■ What is being asked
Print the listing below exactly, images excluded.

■ Information provided
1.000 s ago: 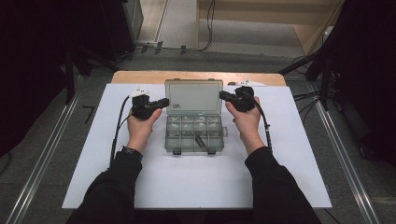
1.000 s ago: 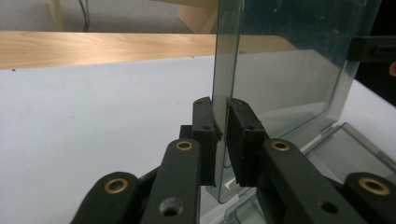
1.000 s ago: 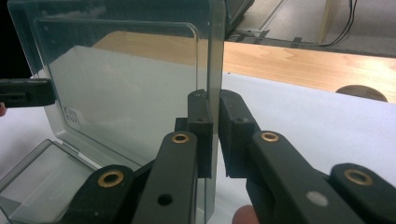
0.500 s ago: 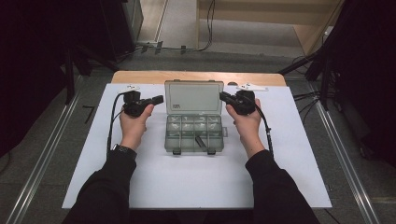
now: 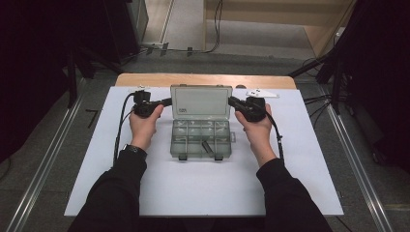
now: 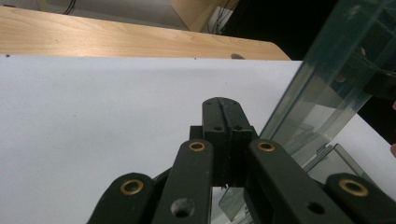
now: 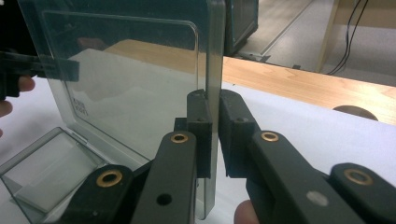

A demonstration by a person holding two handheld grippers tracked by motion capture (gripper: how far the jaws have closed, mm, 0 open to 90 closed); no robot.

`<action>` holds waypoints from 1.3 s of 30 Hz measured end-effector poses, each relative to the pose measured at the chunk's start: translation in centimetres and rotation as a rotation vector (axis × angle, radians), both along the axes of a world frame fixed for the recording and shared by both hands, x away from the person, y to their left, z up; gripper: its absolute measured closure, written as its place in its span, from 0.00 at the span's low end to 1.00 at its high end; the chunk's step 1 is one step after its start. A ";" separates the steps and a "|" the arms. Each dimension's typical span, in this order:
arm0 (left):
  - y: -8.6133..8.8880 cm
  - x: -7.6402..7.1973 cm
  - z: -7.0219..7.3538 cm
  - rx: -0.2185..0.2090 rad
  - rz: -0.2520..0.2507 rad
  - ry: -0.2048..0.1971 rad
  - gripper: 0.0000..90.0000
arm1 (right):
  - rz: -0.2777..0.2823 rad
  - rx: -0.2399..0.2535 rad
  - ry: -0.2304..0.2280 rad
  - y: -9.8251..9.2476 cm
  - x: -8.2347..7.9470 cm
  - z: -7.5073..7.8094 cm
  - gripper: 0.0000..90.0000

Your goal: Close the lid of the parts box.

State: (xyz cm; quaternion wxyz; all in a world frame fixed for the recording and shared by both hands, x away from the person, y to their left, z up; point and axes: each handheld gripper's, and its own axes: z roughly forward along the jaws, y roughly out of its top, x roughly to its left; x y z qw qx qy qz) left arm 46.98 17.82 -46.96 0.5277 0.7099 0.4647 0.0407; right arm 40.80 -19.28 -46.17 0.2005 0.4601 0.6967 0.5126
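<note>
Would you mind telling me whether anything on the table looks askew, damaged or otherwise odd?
Nothing is spilled or broken. One oddity: the right gripper clamps the edge of the clear box's raised lid, while the left gripper is shut on nothing beside the lid's other edge. A small white plate lies loose at the mat's far edge.

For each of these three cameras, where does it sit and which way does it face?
High view: above the person's side, looking forward and down on the white table; forearms, hands and the left gripper show.
Left gripper view: rides the left gripper, jaws shut beside the lid.
Right gripper view: rides the right gripper, jaws clamping the lid's edge.
Shared: the clear compartment box with its raised lid.
</note>
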 end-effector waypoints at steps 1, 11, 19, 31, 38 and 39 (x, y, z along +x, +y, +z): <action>-0.1 0.1 0.1 0.001 -0.002 0.003 1.00 | 0.005 -0.001 -0.005 0.0 -0.1 0.0 0.90; -0.6 0.3 0.3 -0.052 -0.030 0.027 1.00 | 0.022 0.007 -0.034 -0.2 -0.6 -0.2 0.89; -0.8 0.0 0.5 -0.052 -0.045 0.011 1.00 | 0.035 0.054 -0.015 -0.7 -0.8 -0.3 0.75; -0.6 0.0 0.7 -0.054 -0.040 0.002 1.00 | 0.094 0.062 0.006 -1.8 -1.8 -0.8 0.47; -0.8 -0.2 0.8 -0.056 -0.048 -0.004 1.00 | 0.082 0.067 0.013 -2.7 -2.0 -1.1 0.57; -0.8 -0.3 0.8 -0.054 -0.050 -0.004 1.00 | 0.074 0.065 0.015 -2.8 -2.0 -1.1 0.59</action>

■ Solution to the problem
1.000 s ago: 
1.000 s ago: 
1.000 s ago: 
0.500 s ago: 
now: 
now: 
now: 

A demonstration by a person holding two handheld grippers tracked by motion capture (gripper: how far the jaws have closed, mm, 0 open to 90 closed); no robot.

`<action>` holds waypoints from 1.3 s of 30 Hz measured end-effector poses, each relative to the pose measured at the chunk's start: translation in centimetres and rotation as a rotation vector (axis × angle, radians), both along the axes of a world frame fixed for the recording and shared by both hands, x away from the person, y to their left, z up; gripper: its absolute measured closure, written as its place in its span, from 0.00 at the span's low end to 1.00 at its high end; the chunk's step 1 is one step after its start. A ";" separates the steps and a "|" the arms. Each dimension's typical span, in this order:
arm0 (left):
  - y: -8.6133..8.8880 cm
  - x: -7.6402..7.1973 cm
  - z: -7.0219..7.3538 cm
  - rx: -0.2185..0.2090 rad
  - rz: -0.2520..0.2507 rad
  - ry: -0.2048..0.1971 rad
  - gripper: 0.0000..90.0000
arm1 (right):
  - rz: -0.2777..0.2823 rad
  - rx: -0.2399..0.2535 rad
  - ry: -0.2304..0.2280 rad
  - y: -9.8251..9.2476 cm
  - x: -8.2347..7.9470 cm
  - z: -7.5073..7.8094 cm
  - gripper: 0.0000..90.0000

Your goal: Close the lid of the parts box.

State: (xyz cm; quaternion wxyz; all in a world frame fixed for the recording and shared by both hands, x away from the person, y to their left, z up; point and axes: each handheld gripper's, and its own axes: z roughly forward along the jaws, y roughly out of its top, x roughly to its left; x y z qw qx qy qz) left arm 46.98 17.82 -46.96 0.5277 0.7099 0.4647 0.0407; right arm 40.80 -19.28 -46.17 0.2005 0.4601 0.6967 0.5126
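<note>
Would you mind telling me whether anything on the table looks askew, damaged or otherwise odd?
Nothing is spilled or broken. One oddity: the right gripper clamps the edge of the clear box's raised lid, while the left gripper is shut on nothing beside the lid's other edge. A small white plate lies loose at the mat's far edge.

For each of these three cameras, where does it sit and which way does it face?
High view: above the person's side, looking forward and down on the white table; forearms, hands and the left gripper show.
Left gripper view: rides the left gripper, jaws shut beside the lid.
Right gripper view: rides the right gripper, jaws clamping the lid's edge.
Shared: the clear compartment box with its raised lid.
</note>
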 end-effector waypoints at steps 1, 11, 19, 31, 38 and 39 (x, y, z along +x, +y, +z): <action>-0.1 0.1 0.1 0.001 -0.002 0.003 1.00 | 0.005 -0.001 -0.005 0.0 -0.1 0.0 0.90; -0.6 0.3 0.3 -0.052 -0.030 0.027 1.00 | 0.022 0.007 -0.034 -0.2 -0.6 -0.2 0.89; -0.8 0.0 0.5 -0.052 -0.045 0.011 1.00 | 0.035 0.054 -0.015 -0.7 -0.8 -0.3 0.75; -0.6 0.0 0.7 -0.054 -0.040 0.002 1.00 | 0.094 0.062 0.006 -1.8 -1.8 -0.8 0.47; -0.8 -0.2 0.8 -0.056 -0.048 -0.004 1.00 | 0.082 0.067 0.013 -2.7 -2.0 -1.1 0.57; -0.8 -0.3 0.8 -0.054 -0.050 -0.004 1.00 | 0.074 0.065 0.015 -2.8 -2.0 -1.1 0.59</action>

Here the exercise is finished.